All to soon we had to think of leaving but in the last five minutes I noticed a rare group of women standing in quiet vigil below the mango tree in which Murti and Pushpa had been hanged.

A small group of women stand vigil beneath the mango tree from which the girls were hanged
A small group of women and girls stand vigil beneath the mango tree from which the girls were hanged

On a personal level it was one of those intense and eventful days that will  linger long in the mind.  The heat, the dust, the raw grief and the crowds – everywhere we went in the village we were trailed by a minimum 30 or 40 men and boys interested to watch us. Though it was not threatening the fact that they were wondering what all the fuss was about spoke volumes about what had happened. On our long, slow return journey to Delhi we encountered the same storm of biblical intensity that had swept through Delhi earlier killing several people. Strong winds whipped up a blinding dust storm, downed trees fell onto the road like skittles  then thunder, lightning and heavy rain followed. Coming upon a motorcyclist badly injured by a fallen tree we ferried him to a hospital for treatment.

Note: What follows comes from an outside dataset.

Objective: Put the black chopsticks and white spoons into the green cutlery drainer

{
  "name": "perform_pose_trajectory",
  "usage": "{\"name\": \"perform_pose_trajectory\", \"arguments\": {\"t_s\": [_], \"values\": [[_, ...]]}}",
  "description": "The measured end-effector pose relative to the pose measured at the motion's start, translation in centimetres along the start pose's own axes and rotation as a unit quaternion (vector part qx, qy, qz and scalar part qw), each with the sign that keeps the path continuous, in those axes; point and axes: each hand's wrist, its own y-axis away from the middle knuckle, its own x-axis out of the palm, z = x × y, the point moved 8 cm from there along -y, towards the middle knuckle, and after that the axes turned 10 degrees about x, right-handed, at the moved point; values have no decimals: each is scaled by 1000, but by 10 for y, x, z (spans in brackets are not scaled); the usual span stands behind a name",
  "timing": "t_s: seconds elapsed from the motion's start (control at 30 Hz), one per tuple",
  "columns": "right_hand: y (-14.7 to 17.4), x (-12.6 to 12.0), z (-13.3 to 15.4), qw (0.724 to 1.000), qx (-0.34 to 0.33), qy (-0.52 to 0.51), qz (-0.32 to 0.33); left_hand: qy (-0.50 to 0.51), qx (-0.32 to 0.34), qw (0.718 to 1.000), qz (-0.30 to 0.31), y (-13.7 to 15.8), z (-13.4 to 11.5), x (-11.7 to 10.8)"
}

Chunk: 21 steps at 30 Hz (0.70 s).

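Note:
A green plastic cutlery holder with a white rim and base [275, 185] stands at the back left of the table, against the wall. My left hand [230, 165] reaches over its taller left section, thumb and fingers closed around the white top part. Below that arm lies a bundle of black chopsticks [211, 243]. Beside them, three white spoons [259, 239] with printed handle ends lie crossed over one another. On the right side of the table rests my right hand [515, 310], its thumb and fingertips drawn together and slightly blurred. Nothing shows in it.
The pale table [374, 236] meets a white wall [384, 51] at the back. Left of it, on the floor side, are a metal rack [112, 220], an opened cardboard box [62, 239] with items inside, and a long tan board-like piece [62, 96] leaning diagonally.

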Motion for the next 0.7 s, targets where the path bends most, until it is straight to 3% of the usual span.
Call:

This assignment was commissioned by The Independent and appeared on the front page of their Sunday issue on the first of June and I am indebted to The Independent’s Asia Correspondent Andrew Buncombe for his kind permission allowing me to borrow heavily from his excellent report for this blog post.  My images from this story have been used by many other publications since, most notably Time magazine who ran a slideshow of images online as well as featuring an image in Time’s Best Pictures of the Week on June 6th and in the hard copy of the magazine on the 16th June in the World Briefing section.